Ecoregion in Turkmenistan and Iran

The Kopet Dag semi-desert ecoregion (WWF ID: PA1319) is a small ecoregion that crosses the border of southwestern Turkmenistan into northeastern Iran. It covers a transition zone between the deserts to the north and west, and the foothill steppes and woodlands in the higher Kopet Dag mountains to the east and the Alborz Mountains to the south. The terrain is mostly barren semi-desert and widespread 'takir', a type of seasonal salt flat or dried clay deposit in an interdune depression.

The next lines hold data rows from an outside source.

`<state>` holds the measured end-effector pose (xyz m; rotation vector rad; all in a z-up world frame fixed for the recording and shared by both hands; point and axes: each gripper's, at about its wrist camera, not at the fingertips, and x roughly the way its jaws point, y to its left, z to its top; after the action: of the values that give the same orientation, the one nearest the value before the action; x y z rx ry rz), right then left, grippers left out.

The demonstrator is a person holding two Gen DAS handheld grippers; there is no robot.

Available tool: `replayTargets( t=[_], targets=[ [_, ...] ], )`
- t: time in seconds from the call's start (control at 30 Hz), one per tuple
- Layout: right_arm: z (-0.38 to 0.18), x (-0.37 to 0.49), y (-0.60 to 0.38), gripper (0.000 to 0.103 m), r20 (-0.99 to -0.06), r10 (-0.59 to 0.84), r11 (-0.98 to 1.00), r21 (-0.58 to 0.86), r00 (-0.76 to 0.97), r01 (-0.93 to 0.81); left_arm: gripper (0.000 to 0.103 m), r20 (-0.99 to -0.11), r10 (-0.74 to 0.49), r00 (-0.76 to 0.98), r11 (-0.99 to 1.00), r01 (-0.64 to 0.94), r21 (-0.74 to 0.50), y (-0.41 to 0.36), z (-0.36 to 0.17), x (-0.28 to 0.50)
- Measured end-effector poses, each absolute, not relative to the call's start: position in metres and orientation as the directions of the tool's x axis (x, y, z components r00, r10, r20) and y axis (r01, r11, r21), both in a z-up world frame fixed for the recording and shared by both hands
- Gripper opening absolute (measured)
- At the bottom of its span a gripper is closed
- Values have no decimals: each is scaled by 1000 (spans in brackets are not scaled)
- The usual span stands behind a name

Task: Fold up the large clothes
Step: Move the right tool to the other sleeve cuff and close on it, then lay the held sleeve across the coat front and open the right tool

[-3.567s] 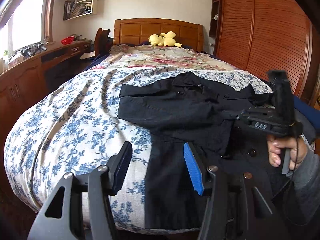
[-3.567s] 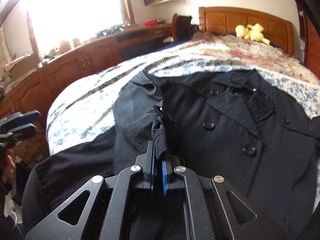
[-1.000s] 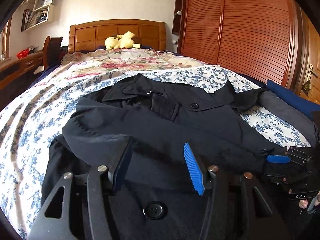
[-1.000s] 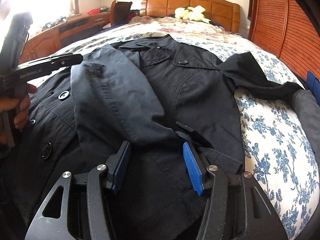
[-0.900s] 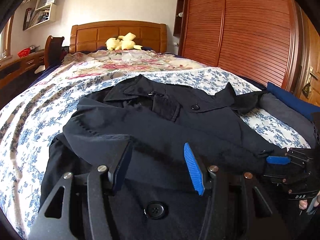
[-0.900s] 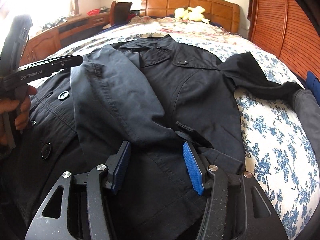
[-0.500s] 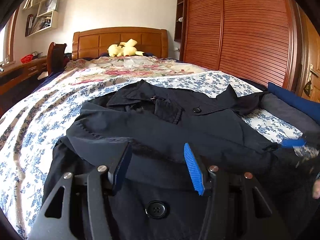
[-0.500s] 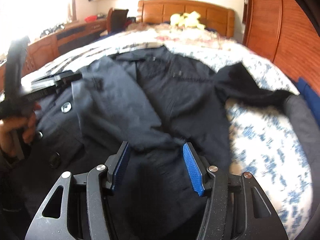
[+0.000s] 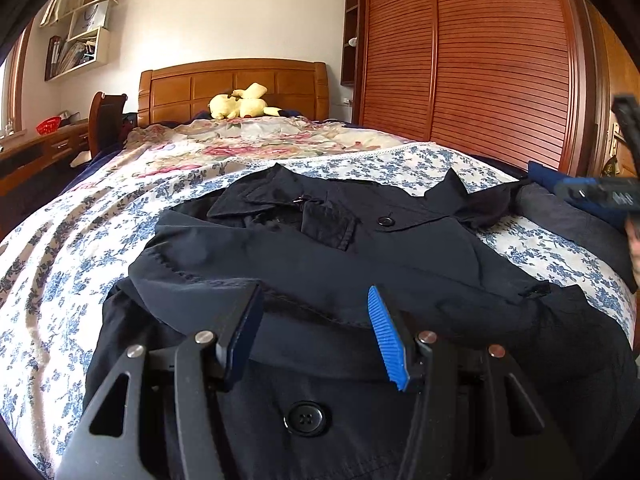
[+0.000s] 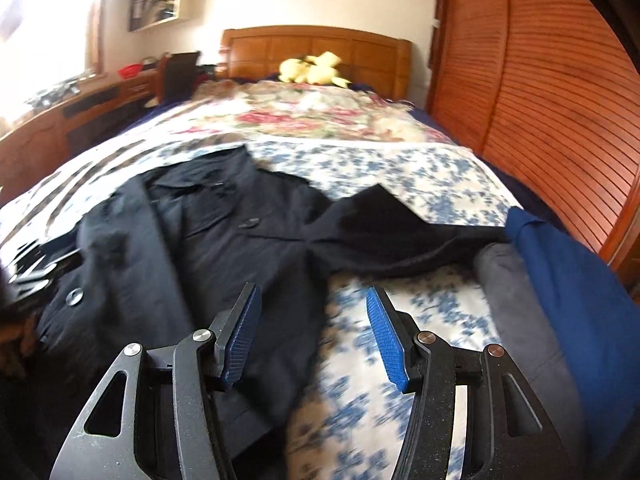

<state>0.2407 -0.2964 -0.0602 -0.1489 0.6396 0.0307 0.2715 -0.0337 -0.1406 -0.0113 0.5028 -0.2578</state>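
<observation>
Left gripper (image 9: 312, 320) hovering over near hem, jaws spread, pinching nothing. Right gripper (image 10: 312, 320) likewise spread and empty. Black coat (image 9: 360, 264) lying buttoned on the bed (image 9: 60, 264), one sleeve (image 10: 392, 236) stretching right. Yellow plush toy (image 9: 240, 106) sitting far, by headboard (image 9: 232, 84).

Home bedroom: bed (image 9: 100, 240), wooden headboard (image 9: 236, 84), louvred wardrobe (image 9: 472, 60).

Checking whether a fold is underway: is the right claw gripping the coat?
No: the right claw is open, nothing between its pads, above the black coat.
</observation>
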Motion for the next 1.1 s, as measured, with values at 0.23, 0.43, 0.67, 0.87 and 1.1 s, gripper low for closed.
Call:
replayTargets(
  t=[0.23,0.43,0.67,0.87,1.1],
  targets=[
    [-53,292,-329,56,-603,-107,988,-151,791,19,53,-475,-247,844,968,242,-73,-35,-141,271],
    [-79,337,-359,56,-657,-200,977,-192,727,96,53,-473,-248,845,967,245,-69,-36,-141,271],
    [-116,371,-392,49,-744,-226,973,-146,628,177,54,-474,-250,844,967,245,-73,-34,-141,271],
    [-124,385,-396,30,-773,-202,976,-107,601,190,54,-474,-249,844,967,247,-69,-33,-141,271],
    [-123,397,-389,3,-767,-205,978,-134,609,161,54,-476,-251,843,966,250,-68,-34,-141,270]
  ],
)
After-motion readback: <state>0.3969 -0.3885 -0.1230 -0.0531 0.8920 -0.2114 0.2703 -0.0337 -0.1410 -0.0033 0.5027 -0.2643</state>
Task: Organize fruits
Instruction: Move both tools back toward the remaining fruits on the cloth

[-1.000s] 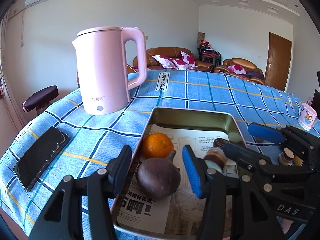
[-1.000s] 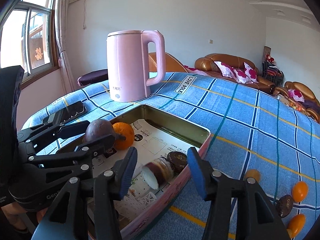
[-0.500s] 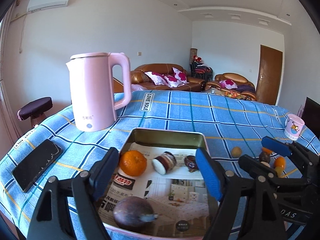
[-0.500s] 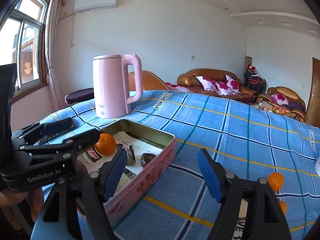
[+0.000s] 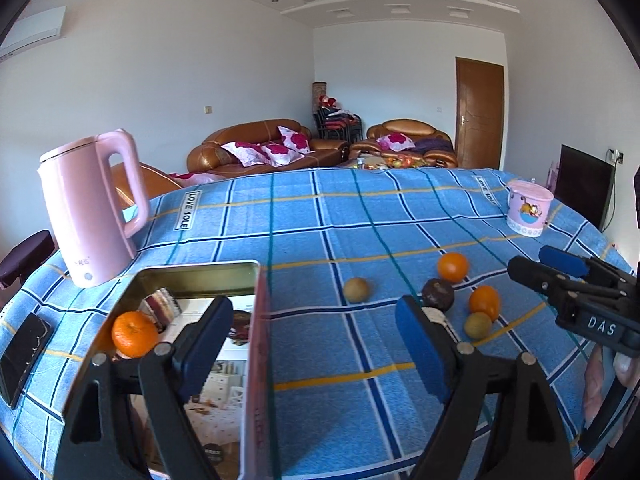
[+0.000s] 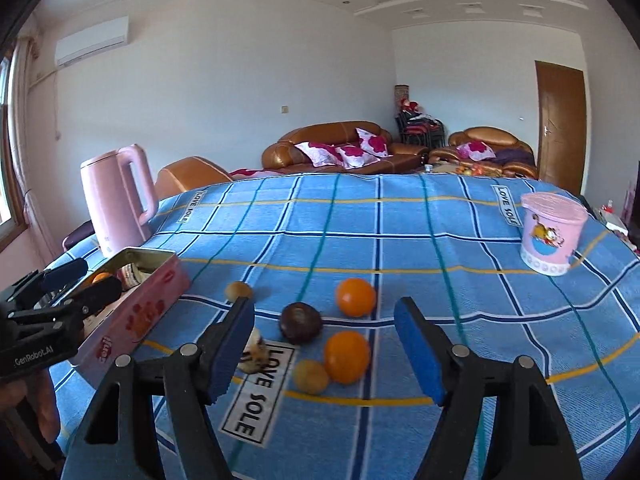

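In the left wrist view my left gripper is open and holds nothing; it hangs over the right wall of the pink tin. An orange and a small jar lie inside the tin. In the right wrist view my right gripper is also open with nothing in it, just short of the loose fruit on the blue checked cloth. That fruit is a dark passion fruit, two oranges and two small tan fruits. The left gripper shows at the far left, over the tin.
A pink kettle stands behind the tin and a phone lies at the cloth's left edge. A pink lidded cup sits at the far right. A small pale object rests by the right gripper's left finger. Sofas lie beyond the table.
Both grippers have opened: the left let a dark fruit go into the tin, the right let go of the small jar. Both then swung right, away from the tin toward the loose fruit.
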A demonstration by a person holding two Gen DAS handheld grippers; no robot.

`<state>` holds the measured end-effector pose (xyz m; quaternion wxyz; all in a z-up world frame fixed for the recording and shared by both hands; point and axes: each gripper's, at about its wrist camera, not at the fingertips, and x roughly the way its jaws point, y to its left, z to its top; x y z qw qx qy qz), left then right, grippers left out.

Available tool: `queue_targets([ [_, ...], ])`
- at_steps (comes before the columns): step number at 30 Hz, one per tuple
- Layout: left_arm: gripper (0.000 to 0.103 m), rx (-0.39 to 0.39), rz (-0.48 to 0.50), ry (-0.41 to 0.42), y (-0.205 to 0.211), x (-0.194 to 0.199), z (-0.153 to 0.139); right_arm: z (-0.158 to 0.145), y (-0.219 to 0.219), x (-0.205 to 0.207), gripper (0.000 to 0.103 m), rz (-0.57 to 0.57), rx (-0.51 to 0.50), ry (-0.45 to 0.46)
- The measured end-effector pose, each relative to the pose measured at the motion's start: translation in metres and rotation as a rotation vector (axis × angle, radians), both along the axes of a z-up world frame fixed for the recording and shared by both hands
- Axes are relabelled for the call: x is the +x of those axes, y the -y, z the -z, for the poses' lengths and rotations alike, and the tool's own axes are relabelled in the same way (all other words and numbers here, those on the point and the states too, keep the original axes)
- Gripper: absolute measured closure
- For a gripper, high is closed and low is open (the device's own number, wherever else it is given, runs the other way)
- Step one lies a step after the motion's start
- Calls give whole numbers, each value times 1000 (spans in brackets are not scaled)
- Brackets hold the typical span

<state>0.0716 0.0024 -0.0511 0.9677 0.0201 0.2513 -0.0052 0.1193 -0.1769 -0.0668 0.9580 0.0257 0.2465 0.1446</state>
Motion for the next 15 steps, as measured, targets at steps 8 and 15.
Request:
queue_targets([
  [8, 19, 19, 148, -118, 46, 27, 14, 1, 11, -4, 29, 38, -27, -1],
  [15, 44, 24, 214, -248, 67, 55, 36, 2, 17, -1, 29, 51, -2, -9],
])
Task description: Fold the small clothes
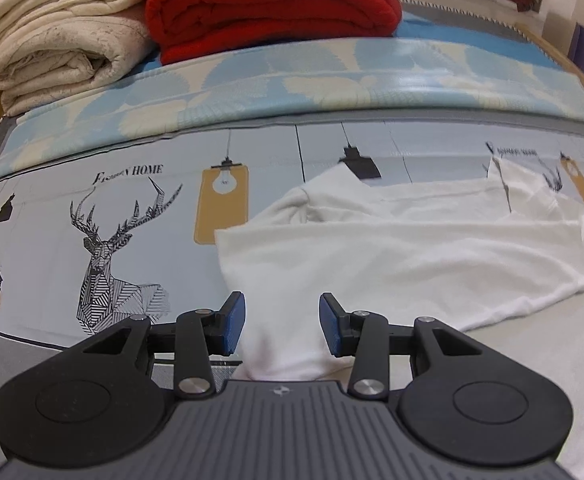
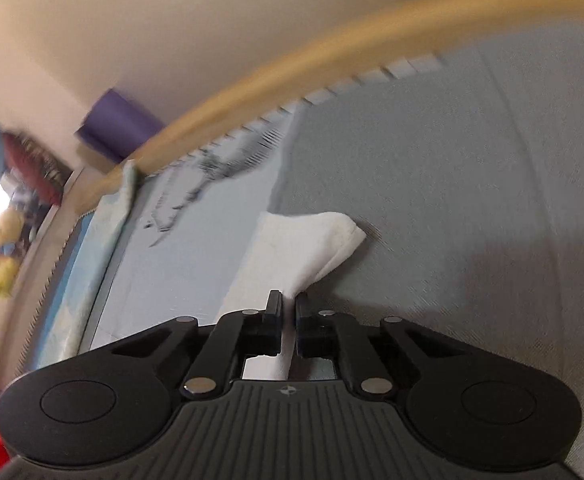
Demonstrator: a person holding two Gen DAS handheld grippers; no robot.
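My right gripper [image 2: 289, 322] is clamped on a corner of the white shirt [image 1: 404, 248], which lies spread on the bed sheet [image 1: 92, 208] right of the printed deer [image 1: 108, 256]. My left gripper [image 1: 282, 328], jaws apart, straddles the shirt's near edge. I'd pinch that edge before folding evenly.

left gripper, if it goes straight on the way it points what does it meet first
The open left gripper would likely first meet the white cotton garment lying just ahead on the deer-print bedsheet. Depth is unclear, but the cloth already lies between its fingers.
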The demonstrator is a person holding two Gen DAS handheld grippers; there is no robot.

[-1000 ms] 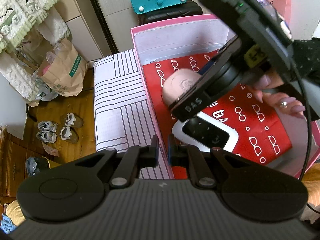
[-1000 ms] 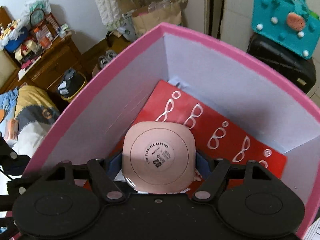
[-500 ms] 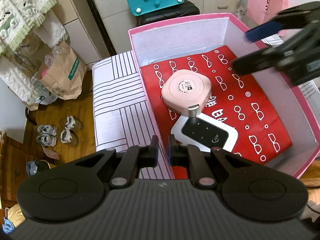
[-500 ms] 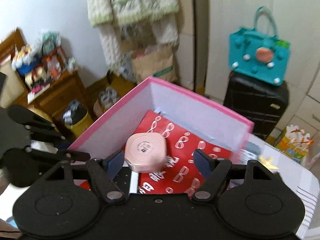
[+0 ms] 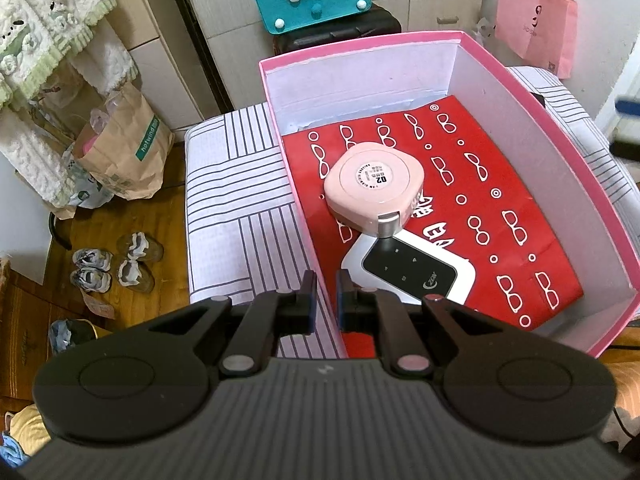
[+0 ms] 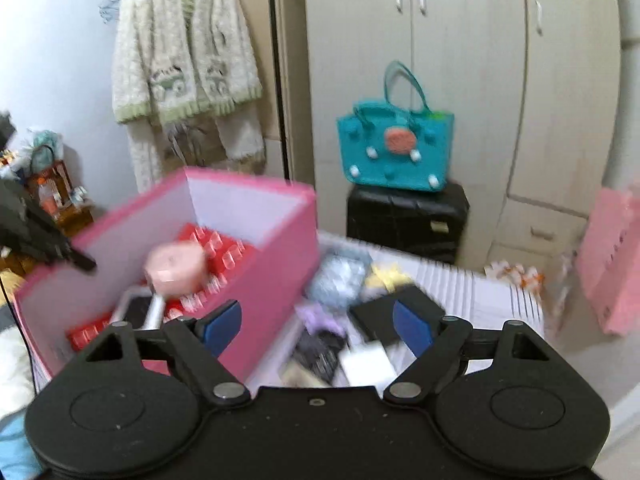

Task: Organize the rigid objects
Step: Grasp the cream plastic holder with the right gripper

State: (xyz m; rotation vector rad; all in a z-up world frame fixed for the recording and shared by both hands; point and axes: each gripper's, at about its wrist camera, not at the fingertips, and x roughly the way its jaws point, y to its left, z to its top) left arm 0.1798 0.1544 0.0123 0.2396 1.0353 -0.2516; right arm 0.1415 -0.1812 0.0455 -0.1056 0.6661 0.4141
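Pink box (image 5: pixel 592 196), centre frame: holds pink compact (image 5: pixel 374 186). Left hand-held gripper (image 5: pixel 325 300) clamped on box wall. Right hand-held gripper (image 6: pixel 318 322), empty, jaws just widening; next: blurred clutter (image 6: pixel 344 332) lower centre—straddle one item squarely.

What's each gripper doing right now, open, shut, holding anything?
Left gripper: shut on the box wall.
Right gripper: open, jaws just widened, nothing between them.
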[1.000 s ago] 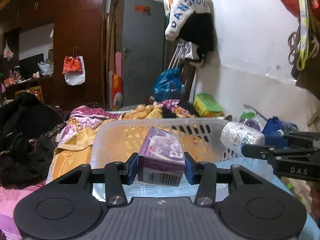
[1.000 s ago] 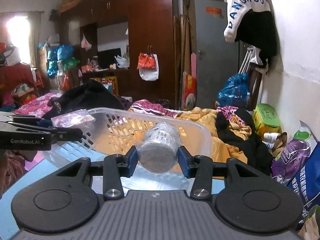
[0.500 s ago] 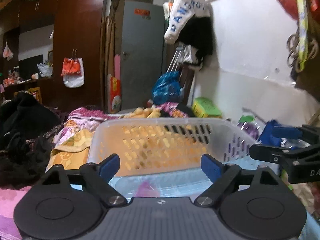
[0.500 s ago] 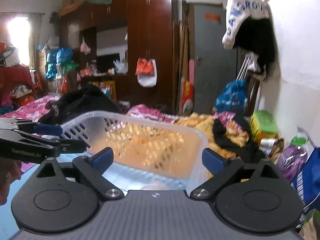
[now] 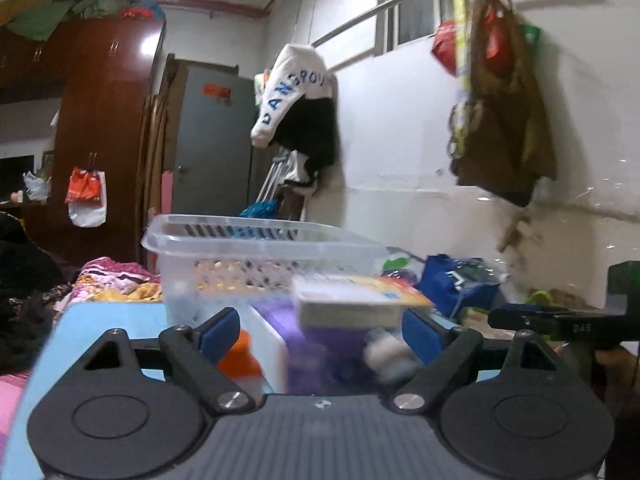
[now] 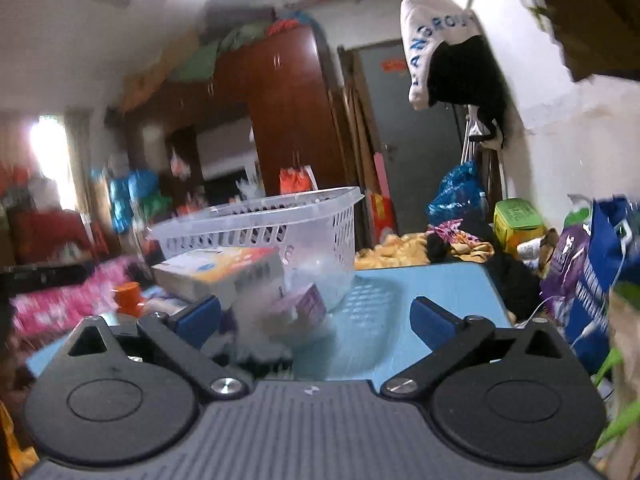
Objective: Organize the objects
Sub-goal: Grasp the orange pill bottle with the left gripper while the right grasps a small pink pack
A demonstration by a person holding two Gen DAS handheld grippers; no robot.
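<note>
Tongs on both sides gape empty: left gripper [image 5: 316, 330] points straight at a flat box [image 5: 352, 302] lying crosswise just ahead on a purple pack [image 5: 320, 344], while right gripper [image 6: 316, 314] sees that box off to its left. Beyond stands the clear basket [image 5: 256, 248] on the blue table [image 6: 432, 284].

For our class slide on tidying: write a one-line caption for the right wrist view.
Open right gripper faces a blurred pile of boxes before a clear basket on the blue table.
</note>
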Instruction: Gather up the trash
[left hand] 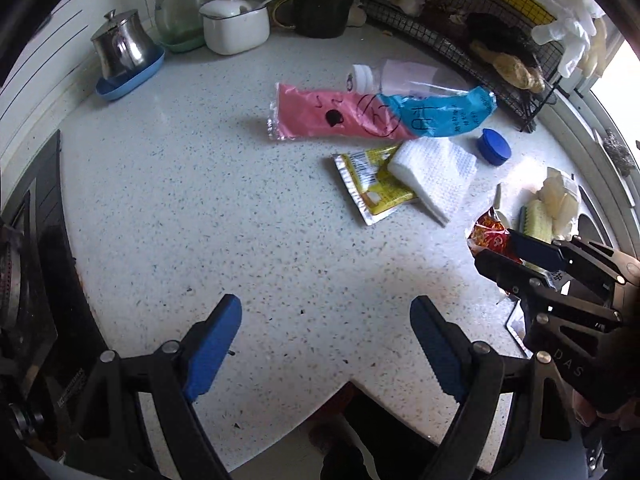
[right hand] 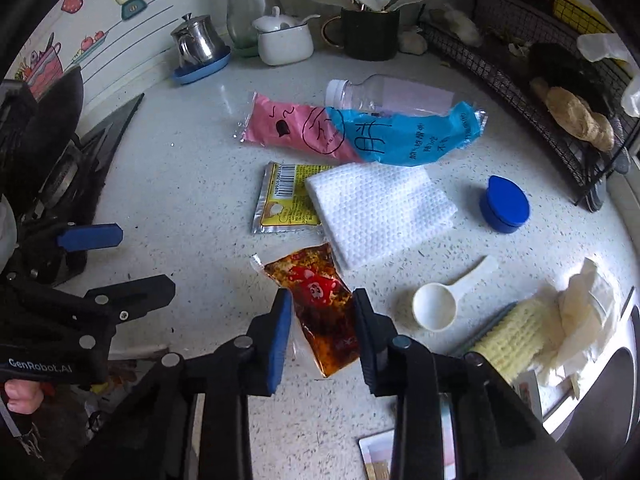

== Location and description ==
The region is mostly at a low altitude along the base of the mountains, particularly in a 20 km wide strip of cultivated land that reaches 300 km east to the capital city of Ashgabat. The Caspian lowland desert ecoregion occupies a 20 km wide strip of land between the Kopet Dag semi-desert and the Caspian Sea. To the north is another desert, the Central Asian southern desert. To the south are the Kopet Dag woodlands and forest steppe ecoregion, and the Caspian Hyrcanian mixed forests ecoregion. The ecoregion is about 350 km from west to east, and 200 km from north to south.

== Climate ==
The climate of the ecoregion is Cold semi-arid climate (Köppen climate classification (BSk)). This climate is characteristic of steppe climates intermediary between desert humid climates, and typically have precipitation is above evapotranspiration. At least one month averages below 0 C. Precipitation may reach 200 mm/year.

== Flora and fauna ==
Much of the region is devoid of vegetation. But there is significant cultivation in the strip on the northern edge of the Kopet Dag. There is also herbaceous ground cover and cultivation in the southern 50-100 km of the region, particularly in Iran.

==Protections==
There are few protected areas in the ecoregion. A small portion of Golestan National Park in Iran crosses into the Kopet Dag semi-desert.